If I had to pick one book I’d say that my favorite of all time is “The Killer Angels”, by Michael Shaara. (The book was made into the movie “Gettysburg”, which, despite the fake beards, isn’t bad either. But you really should read the book!) It is fictional, but extremely accurate, account of the Battle of Gettysburg during the American Civil War. My old copy was loaned out and never made it back home so when I saw a new copy on sale recently I picked it up. This past weekend I started rereading it. One of the principle characters is Joshua Chamberlain, a Union officer who would become the hero of Little Round Top. Early in the book he is thinking about why he is fighting. Well, Shaara’s writing brought tears to my eyes so I wanted to share it with you.
“… The faith itself was simple; he believed in the dignity of man. His ancestors were French Huguenots, refugees of a chained and bloody Europe. He had learned their stories in the cradle. He had grown up believing in America and the individual and it was a stronger faith than his faith in God. This was the land where no man had to bow. In this place at last a man could stand up free of the past, free of tradition and blood ties and the curse of royalty and become what he wished to become. This was the first place on earth where the man mattered more than the state. True freedom had begun here and would eventually spread over all the earth. But it had begun HERE. The fact of slavery upon this incredibly beautiful new clean earth was appalling but more even than that was the horror of old Europe, the curse of nobility, which the South was transplanting to new soil. They were forming a new aristocracy, a new breed of glittering men, and Chamberlain had come to crush it. But he was fighting for the dignity of man and in that way he was fighting for himself. If men were equal in America, all these former Poles and English and Czechs and blacks, then they were equal everywhere, and there was really no such thing as a foreigner; there were only free men and slaves. And so it was not even patriotism but a new faith. The Frenchman may fight for France, but the American fights for mankind, for freedom; for the people, not the land.”

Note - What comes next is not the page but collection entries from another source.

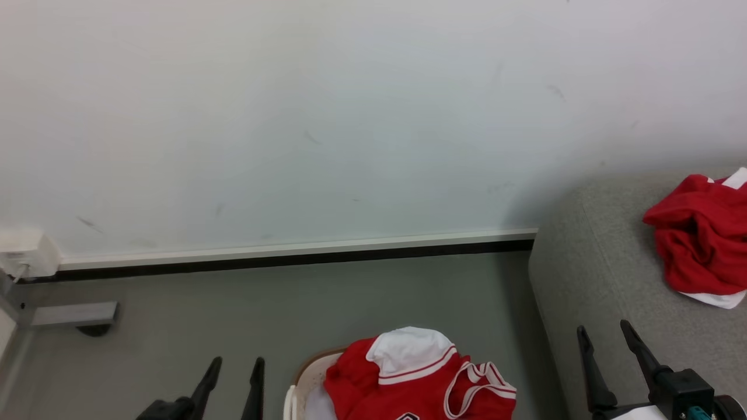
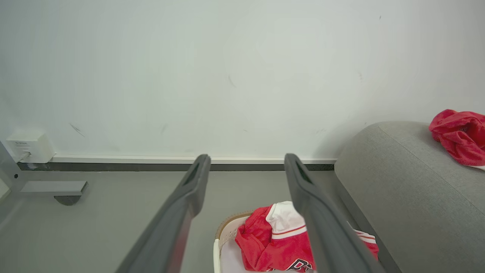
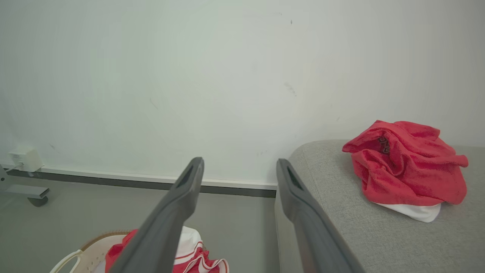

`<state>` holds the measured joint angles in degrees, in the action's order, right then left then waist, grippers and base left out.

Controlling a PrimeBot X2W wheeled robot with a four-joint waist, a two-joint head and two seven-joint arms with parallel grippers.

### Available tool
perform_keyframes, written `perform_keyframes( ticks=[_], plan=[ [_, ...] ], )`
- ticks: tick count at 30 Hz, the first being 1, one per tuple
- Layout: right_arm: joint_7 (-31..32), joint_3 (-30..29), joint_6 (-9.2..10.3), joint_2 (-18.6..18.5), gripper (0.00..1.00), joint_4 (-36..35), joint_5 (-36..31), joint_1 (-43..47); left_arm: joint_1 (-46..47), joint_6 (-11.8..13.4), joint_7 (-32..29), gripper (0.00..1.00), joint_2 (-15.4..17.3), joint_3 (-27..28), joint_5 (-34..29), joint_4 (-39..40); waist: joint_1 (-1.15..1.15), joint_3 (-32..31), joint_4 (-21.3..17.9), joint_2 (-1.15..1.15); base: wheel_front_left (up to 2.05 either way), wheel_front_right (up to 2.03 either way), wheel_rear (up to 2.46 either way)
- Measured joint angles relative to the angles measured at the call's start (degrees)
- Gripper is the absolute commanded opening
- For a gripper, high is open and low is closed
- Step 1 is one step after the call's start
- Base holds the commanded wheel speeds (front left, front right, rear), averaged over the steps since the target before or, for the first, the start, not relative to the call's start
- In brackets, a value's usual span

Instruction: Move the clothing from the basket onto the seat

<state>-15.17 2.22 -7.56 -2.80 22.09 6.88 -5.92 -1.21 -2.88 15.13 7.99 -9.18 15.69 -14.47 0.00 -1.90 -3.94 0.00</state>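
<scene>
My right wrist camera caught dark lettering on the red heap (image 3: 409, 170) lying on the seat (image 3: 341, 227); from my head it was a plain lump. The basket (image 1: 303, 367), on the floor (image 1: 175, 326) near the seat, held a red-and-white jersey (image 1: 408, 373) piled above the rim. My left claw (image 1: 237, 364) and right claw (image 1: 603, 326) both stood spread, empty.

The left hand (image 1: 238, 363) and right hand (image 1: 602, 328) each carry two long, tapering dark fingers (image 2: 178, 220); a teal part marks the right's black base (image 1: 683, 391).
</scene>
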Motion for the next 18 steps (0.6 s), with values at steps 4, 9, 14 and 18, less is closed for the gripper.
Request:
perform_keyframes(
  ticks=[4,9,14,18],
  plan=[
    [0.0,-0.5,0.0,0.0,1.0,-0.6,-0.3,-0.9,2.4,-1.0,0.0,1.0,-0.4,-1.3,-0.8,-1.6,0.0,1.3,-2.3,0.0,0.0,0.0,0.0],
    [0.0,-1.1,0.0,0.0,1.0,-2.7,-0.5,-2.8,7.9,-2.2,-1.0,1.0,-0.4,-4.0,-1.6,-5.4,0.0,4.7,-5.3,0.0,0.0,0.0,0.0],
    [0.0,-1.9,0.0,-0.1,1.0,-5.7,-0.6,-5.3,16.5,-3.2,-4.7,1.0,-0.7,-7.0,-2.2,-10.9,0.01,10.3,-7.7,0.0,0.0,0.0,0.0],
    [0.0,-1.7,0.0,-0.1,1.0,-8.2,-0.2,-7.1,22.9,-3.7,-7.7,1.0,-1.3,-9.7,-3.2,-16.3,0.02,15.2,-9.4,0.0,0.0,0.0,0.0]
  ],
)
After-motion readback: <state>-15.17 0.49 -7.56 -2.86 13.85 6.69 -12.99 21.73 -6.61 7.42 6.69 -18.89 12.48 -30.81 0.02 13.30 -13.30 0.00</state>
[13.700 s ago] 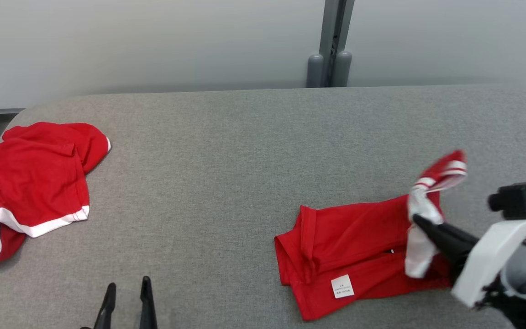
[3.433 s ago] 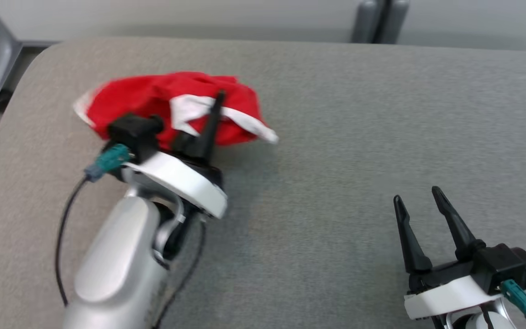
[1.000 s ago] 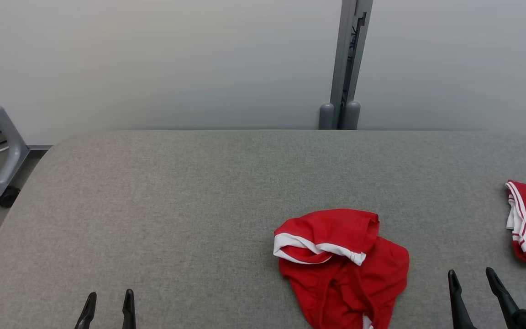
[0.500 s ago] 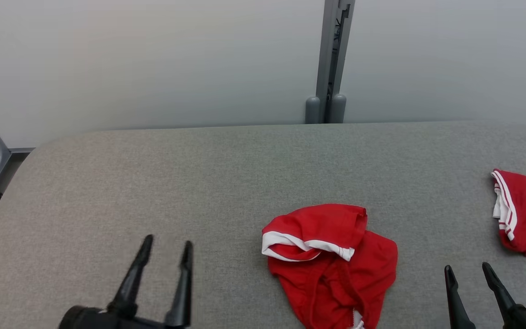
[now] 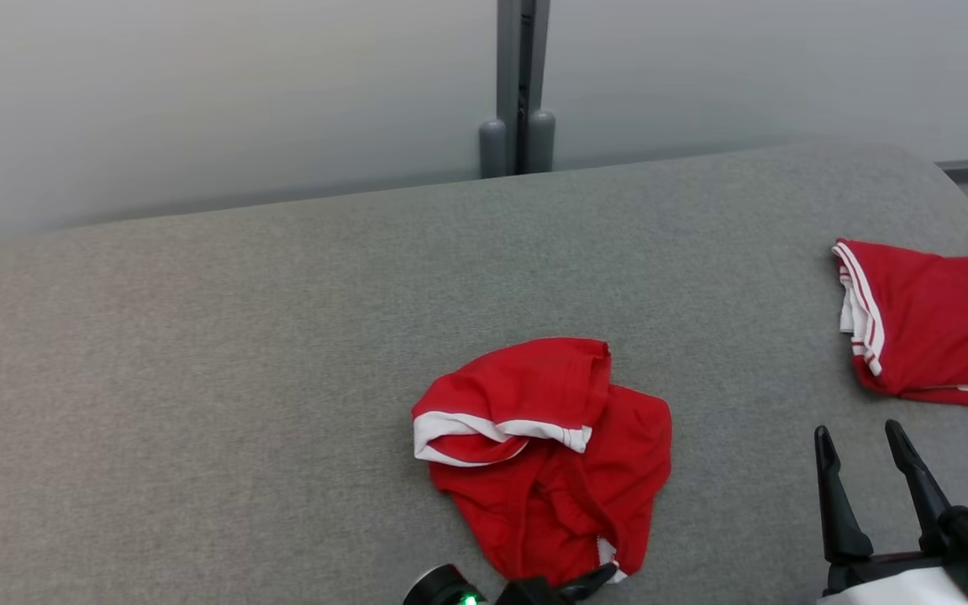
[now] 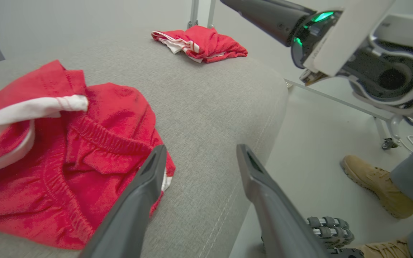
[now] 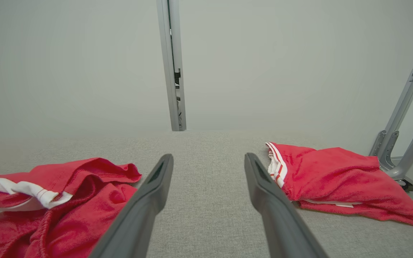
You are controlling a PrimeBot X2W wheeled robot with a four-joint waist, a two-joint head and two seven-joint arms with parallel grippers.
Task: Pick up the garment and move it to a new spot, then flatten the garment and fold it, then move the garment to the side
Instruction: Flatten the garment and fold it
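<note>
A crumpled red garment [image 5: 543, 454] with a white trim band lies at the near middle of the grey padded table [image 5: 198, 336]. In the left wrist view my left gripper [image 6: 201, 148] stands open at the garment's [image 6: 66, 161] near corner by the table's front edge, its left finger over the cloth's hem and nothing between the fingers. One left fingertip [image 5: 603, 576] shows at the head view's bottom edge, against the garment's hem. To the garment's right my right gripper [image 5: 856, 430] hangs open and empty. The right wrist view has this gripper [image 7: 208, 157] between the crumpled garment [image 7: 59, 193] and another one.
A second red garment [image 5: 929, 323], folded, with white striped trim, lies near the table's right end. A grey post [image 5: 518, 84] stands behind the table. A person's tan boot [image 6: 375, 186] is on the floor beside the table's front edge.
The head camera has turned, shifting the whole picture left. My left gripper has swung from the lower left to the garment's near corner. The garment lies as before.
</note>
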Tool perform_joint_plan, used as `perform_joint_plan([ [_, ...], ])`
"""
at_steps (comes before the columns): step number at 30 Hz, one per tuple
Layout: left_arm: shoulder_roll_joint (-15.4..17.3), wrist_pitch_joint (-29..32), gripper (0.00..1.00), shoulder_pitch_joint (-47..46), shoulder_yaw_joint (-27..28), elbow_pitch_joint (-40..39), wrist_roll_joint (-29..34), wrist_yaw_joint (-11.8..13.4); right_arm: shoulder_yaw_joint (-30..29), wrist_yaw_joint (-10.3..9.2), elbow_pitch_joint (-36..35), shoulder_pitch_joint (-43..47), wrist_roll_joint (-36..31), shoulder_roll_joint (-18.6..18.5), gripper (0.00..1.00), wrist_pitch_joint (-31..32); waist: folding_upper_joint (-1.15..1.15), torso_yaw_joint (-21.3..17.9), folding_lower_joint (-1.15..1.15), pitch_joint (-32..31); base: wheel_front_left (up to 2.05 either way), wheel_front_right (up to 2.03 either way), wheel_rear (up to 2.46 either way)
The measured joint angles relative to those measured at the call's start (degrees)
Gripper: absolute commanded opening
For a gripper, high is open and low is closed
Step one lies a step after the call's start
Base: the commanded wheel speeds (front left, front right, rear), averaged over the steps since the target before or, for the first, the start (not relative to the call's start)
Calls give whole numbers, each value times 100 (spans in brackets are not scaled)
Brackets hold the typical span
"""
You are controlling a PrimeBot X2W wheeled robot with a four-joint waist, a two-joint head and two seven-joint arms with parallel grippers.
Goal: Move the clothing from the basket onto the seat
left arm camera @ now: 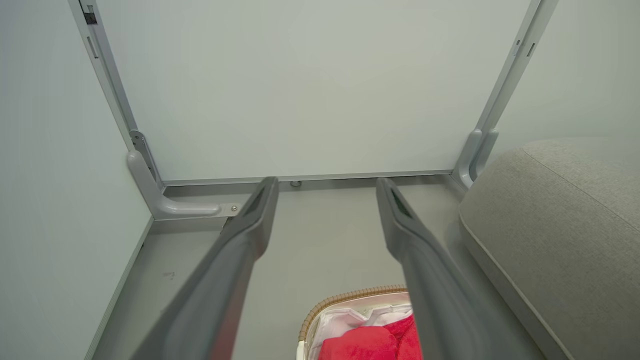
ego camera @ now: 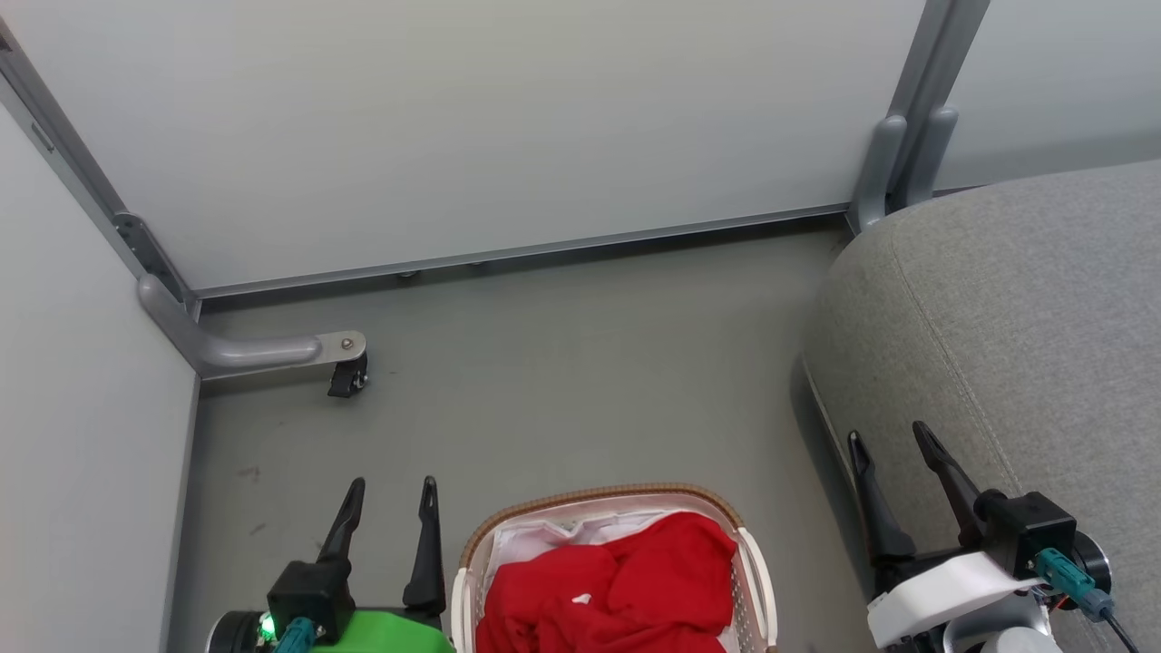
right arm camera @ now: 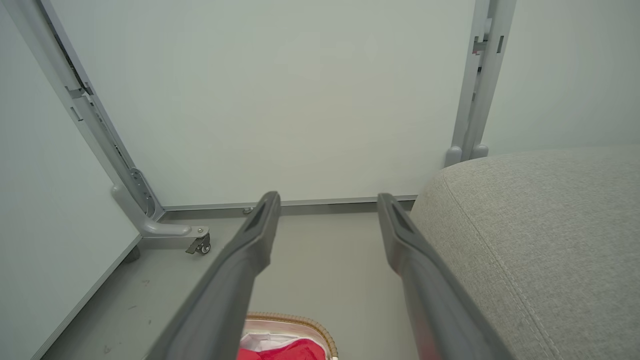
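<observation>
clothing [ego camera: 626, 580] in basket [ego camera: 760, 580], seat [ego camera: 1016, 326] (rt)

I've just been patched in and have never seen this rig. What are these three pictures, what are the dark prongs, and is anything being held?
The top picture looks down from the robot's head. The prongs are its left gripper and right gripper, both open and empty. The other two pictures look along each gripper's own fingers from wrist cameras. On the floor stands the basket with the red clothing inside. The grey seat is to the right, and white partition panels stand behind.
</observation>
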Motion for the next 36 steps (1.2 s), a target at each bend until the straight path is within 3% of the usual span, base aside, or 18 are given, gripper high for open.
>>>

A bit later Chamberlain is talking to a group of mutinous soldiers who have been placed under his command. He says “This regiment was formed last fall, back in Maine. There were a thousand of us then. There’s not three hundred of us now. But what is left is choice. Some of us volunteered to fight for the Union. Some came in mainly because we were bored at home and this looked like it might be fun. Some came because we were ashamed not to. Many of us came … because it was the right thing to do. All of us have seen men die. Most of us never saw a black man back home. We think on that, too. But freedom … is not just a word.”
“This is a different kind of army. If you look at history you’ll see men fight for pay, or women, or some other kind of loot. They fight for land, or because a king makes them, or just because they like killing. But we’re here for something new. I don’t … this hasn’t happened much in the history of the world. We’re an army going to set other men free.”
“This is free ground. All the way from here to the Pacific Ocean. No man has to bow. No man born to royalty. Here we judge you by what YOU do, not what your father was. Here you can be SOMETHING. Here’s a place to build a home. It isn’t the land, there’s always more land. It’s the idea that we all have value, you and me, we’re worth something more than dirt. What we are fighting for, in the end, is each other.”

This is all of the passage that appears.